◆ **ACTION ITEM**:
The line containing "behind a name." marks the end, so write out exactly every line from the top of the entries below through that one.

DATA SHOWN START

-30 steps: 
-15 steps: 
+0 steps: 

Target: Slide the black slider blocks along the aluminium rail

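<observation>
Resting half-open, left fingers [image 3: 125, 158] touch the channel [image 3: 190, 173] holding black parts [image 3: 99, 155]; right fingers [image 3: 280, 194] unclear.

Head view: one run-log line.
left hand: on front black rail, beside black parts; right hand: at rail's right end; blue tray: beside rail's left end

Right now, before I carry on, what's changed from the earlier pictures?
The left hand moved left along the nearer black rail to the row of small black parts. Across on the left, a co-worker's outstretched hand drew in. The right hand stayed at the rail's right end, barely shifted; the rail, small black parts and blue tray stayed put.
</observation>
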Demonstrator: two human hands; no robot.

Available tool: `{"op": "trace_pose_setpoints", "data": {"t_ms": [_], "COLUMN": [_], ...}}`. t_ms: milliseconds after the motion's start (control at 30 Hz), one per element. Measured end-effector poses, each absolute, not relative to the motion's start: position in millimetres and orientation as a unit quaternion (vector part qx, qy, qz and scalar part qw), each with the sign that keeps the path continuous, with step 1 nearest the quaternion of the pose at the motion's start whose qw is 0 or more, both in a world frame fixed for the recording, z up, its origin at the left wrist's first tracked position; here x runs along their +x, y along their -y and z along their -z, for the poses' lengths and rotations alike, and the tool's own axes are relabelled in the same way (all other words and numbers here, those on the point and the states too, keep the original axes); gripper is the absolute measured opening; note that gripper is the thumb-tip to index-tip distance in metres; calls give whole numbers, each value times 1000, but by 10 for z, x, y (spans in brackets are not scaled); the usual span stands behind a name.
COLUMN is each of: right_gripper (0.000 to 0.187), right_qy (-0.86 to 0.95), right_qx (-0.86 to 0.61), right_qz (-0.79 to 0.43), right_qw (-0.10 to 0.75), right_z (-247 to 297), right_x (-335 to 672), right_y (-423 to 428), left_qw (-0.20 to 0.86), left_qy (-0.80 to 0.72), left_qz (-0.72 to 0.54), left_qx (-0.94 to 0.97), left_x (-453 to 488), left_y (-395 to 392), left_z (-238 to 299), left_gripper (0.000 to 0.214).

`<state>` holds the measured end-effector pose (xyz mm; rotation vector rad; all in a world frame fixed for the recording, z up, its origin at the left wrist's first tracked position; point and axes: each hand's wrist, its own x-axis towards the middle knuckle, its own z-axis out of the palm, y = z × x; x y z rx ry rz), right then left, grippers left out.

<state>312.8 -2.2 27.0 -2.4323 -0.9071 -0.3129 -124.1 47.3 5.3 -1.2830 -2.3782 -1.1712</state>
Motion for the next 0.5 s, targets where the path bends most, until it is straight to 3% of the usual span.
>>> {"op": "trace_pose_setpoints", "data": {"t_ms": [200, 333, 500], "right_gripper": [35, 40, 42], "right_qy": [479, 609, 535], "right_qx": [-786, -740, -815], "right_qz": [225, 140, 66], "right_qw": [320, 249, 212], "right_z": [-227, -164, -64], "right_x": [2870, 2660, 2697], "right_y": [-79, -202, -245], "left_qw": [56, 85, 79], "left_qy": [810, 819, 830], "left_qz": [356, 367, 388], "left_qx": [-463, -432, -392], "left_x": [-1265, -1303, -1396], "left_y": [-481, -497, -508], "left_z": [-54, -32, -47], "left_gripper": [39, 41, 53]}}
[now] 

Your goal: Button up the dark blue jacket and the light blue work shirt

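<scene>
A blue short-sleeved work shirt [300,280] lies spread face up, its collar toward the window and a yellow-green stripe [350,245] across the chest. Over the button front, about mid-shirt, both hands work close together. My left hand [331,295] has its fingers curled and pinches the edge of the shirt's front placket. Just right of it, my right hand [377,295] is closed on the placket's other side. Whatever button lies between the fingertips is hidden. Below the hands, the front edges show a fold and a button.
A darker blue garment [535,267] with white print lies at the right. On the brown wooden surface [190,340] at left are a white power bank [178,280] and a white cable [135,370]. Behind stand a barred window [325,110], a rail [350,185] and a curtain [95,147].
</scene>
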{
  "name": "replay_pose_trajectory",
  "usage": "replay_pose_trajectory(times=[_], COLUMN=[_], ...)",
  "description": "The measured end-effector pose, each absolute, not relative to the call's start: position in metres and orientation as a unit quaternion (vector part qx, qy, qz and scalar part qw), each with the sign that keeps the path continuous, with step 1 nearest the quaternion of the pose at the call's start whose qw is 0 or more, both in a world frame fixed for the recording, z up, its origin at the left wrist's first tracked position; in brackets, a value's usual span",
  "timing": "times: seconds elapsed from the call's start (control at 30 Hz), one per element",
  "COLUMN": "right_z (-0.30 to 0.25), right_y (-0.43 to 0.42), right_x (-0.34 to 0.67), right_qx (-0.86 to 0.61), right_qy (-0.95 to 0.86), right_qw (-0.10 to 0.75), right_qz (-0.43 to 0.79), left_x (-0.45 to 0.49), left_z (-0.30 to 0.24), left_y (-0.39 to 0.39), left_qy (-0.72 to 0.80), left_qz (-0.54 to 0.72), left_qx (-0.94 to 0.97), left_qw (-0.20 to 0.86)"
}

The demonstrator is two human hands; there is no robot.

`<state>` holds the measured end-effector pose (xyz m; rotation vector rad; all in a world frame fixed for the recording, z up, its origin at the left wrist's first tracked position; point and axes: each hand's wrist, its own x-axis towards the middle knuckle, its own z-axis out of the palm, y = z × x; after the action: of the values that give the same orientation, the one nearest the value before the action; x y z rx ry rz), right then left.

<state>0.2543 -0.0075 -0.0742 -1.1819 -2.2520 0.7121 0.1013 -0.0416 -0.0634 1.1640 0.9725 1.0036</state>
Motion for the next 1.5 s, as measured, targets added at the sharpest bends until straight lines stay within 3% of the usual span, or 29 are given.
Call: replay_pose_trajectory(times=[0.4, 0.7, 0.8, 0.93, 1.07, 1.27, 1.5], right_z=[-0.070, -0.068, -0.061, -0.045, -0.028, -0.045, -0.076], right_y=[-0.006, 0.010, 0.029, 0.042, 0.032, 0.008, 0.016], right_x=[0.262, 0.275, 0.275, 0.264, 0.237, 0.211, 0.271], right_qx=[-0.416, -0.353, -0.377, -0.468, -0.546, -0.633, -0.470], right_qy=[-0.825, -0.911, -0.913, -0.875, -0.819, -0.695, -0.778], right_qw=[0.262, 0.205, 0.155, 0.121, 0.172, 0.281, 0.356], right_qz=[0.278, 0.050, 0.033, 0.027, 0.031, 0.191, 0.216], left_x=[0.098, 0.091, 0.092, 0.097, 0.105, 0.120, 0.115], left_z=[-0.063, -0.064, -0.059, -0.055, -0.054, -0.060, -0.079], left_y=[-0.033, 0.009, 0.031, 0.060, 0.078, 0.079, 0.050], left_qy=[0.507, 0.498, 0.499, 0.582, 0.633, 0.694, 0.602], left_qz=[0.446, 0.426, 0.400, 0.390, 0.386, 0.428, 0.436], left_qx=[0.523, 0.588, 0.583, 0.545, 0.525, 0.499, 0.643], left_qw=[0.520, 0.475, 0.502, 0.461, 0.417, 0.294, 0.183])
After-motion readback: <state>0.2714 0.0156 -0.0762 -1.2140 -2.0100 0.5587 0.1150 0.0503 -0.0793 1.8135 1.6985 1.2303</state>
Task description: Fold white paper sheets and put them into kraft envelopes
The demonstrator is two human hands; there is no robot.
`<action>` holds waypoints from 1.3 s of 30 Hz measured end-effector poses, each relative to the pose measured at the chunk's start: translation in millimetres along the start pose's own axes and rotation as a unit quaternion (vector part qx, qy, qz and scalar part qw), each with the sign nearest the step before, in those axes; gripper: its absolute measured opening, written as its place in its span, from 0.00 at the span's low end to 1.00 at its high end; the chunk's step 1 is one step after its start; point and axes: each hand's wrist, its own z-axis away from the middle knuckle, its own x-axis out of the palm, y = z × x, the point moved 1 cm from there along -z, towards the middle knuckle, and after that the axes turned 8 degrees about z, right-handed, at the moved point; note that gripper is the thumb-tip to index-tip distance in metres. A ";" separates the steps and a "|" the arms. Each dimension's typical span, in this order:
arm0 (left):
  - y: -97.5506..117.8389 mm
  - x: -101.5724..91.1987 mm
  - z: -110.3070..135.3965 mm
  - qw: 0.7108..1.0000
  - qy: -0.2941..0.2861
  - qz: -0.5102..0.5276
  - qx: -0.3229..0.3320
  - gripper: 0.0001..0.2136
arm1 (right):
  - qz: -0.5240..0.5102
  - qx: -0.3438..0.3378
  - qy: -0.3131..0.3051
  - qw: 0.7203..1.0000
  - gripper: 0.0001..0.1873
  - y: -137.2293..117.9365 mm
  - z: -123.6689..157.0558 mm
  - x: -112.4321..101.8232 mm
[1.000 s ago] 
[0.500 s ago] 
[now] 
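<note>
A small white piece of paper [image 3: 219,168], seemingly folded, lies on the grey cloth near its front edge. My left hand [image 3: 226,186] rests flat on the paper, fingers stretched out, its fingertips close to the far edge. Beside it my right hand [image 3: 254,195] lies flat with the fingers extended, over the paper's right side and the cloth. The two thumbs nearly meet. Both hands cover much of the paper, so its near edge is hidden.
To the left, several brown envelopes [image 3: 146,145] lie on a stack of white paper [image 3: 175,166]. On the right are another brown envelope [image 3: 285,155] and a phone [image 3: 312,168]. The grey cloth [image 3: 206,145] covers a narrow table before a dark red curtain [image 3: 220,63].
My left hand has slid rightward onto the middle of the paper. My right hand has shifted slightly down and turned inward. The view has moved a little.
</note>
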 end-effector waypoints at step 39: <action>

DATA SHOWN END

◆ **ANSWER SPACE**:
-30 steps: 
-15 steps: 
+0 steps: 

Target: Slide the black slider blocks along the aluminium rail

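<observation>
Resting half-open, left fingers [image 3: 125, 158] touch the channel [image 3: 190, 173] holding black parts [image 3: 99, 155]; right fingers [image 3: 280, 194] unclear.

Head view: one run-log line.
left hand: on front black rail, beside black parts; right hand: at rail's right end; blue tray: beside rail's left end

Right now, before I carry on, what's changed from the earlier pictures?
The left hand moved left along the nearer black rail to the row of small black parts. Across on the left, a co-worker's outstretched hand drew in. The right hand stayed at the rail's right end, barely shifted; the rail, small black parts and blue tray stayed put.
</observation>
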Demonstrator: two human hands; no robot.

Available tool: `{"op": "trace_pose_setpoints", "data": {"t_ms": [_], "COLUMN": [_], ...}}`. t_ms: milliseconds after the motion's start (control at 30 Hz), one per element. Measured end-effector poses, each absolute, not relative to the motion's start: position in millimetres and orientation as a unit quaternion (vector part qx, qy, qz and scalar part qw), each with the sign that keeps the path continuous, with step 1 nearest the quaternion of the pose at the motion's start whose qw is 0 or more, both in a world frame fixed for the recording, z up, its origin at the left wrist's first tracked position; here x runs along their +x, y along their -y and z along their -z, for the poses' lengths and rotations alike, and the tool's own axes are relabelled in the same way (all other words and numbers here, those on the point and the states too, keep the original axes); gripper is the absolute measured opening; note that gripper is the thumb-tip to index-tip distance in metres; calls give whole numbers, each value times 1000, but by 10 for z, x, y (spans in brackets are not scaled); the usual span stands behind a name.

The full answer has now been given.